### About this exercise
Among the lines below, restate word for word only those from the line with "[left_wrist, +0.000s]" through the line with "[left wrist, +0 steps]", with both end lines kept.
**** Entries provided ****
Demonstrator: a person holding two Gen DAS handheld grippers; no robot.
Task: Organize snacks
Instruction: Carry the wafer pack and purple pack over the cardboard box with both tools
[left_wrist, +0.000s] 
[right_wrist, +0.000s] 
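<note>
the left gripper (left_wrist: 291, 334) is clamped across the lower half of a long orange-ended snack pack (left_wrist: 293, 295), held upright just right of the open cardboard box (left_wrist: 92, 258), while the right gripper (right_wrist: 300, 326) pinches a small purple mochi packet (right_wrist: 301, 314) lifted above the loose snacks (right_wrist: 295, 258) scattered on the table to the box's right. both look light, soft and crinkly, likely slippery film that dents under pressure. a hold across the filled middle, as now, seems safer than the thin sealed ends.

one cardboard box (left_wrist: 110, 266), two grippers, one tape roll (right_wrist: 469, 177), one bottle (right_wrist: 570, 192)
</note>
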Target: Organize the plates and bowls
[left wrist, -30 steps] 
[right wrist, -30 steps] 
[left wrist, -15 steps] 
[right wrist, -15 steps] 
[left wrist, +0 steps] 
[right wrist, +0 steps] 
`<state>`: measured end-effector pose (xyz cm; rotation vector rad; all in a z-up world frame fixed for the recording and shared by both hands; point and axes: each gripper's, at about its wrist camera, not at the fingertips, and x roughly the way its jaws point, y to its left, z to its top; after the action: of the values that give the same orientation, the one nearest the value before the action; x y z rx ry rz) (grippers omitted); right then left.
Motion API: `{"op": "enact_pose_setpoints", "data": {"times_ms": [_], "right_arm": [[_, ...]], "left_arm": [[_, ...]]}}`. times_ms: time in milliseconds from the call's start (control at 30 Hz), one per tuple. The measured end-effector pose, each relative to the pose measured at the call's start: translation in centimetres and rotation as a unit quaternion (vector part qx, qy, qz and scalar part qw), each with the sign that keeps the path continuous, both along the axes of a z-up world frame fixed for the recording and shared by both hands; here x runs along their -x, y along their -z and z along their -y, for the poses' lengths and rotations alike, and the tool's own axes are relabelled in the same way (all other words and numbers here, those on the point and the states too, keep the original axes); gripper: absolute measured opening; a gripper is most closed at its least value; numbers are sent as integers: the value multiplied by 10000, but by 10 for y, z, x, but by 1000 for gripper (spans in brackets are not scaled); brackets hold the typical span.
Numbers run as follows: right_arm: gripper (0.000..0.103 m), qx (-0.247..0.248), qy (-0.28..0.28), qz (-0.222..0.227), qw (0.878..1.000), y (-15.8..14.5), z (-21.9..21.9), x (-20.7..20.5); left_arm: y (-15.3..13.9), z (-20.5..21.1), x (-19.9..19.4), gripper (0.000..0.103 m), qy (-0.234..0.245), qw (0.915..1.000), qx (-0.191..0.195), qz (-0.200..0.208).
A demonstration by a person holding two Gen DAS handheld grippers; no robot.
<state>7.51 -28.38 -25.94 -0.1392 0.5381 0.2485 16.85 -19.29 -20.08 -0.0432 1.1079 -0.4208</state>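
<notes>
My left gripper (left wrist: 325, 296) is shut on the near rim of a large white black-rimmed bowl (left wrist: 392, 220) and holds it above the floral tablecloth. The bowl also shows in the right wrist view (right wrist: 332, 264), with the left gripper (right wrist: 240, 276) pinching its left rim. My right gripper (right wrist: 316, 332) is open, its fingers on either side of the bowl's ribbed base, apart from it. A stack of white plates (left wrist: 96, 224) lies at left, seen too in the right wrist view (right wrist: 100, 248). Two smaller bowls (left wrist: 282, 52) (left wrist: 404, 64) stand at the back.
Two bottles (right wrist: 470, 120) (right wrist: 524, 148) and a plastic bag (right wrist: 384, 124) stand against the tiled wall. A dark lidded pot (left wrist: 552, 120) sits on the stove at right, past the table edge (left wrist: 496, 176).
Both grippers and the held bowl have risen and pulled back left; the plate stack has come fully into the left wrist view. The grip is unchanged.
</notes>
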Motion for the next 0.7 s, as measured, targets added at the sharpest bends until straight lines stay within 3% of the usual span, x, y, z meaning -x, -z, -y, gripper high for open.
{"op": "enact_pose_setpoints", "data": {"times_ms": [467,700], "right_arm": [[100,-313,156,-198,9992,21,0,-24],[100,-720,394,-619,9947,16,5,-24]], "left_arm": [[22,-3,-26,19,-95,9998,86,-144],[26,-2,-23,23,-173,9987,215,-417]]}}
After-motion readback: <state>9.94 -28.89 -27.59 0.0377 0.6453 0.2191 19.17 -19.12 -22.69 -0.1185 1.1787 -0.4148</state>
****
### Exercise result
[left_wrist, +0.000s] 
[right_wrist, +0.000s] 
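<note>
the left gripper (left_wrist: 291, 334) is clamped across the lower half of a long orange-ended snack pack (left_wrist: 293, 295), held upright just right of the open cardboard box (left_wrist: 92, 258), while the right gripper (right_wrist: 300, 326) pinches a small purple mochi packet (right_wrist: 301, 314) lifted above the loose snacks (right_wrist: 295, 258) scattered on the table to the box's right. both look light, soft and crinkly, likely slippery film that dents under pressure. a hold across the filled middle, as now, seems safer than the thin sealed ends.

one cardboard box (left_wrist: 110, 266), two grippers, one tape roll (right_wrist: 469, 177), one bottle (right_wrist: 570, 192)
</note>
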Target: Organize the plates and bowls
[left wrist, -30 steps] 
[right wrist, -30 steps] 
[left wrist, -15 steps] 
[right wrist, -15 steps] 
[left wrist, +0 steps] 

This answer requires nothing further.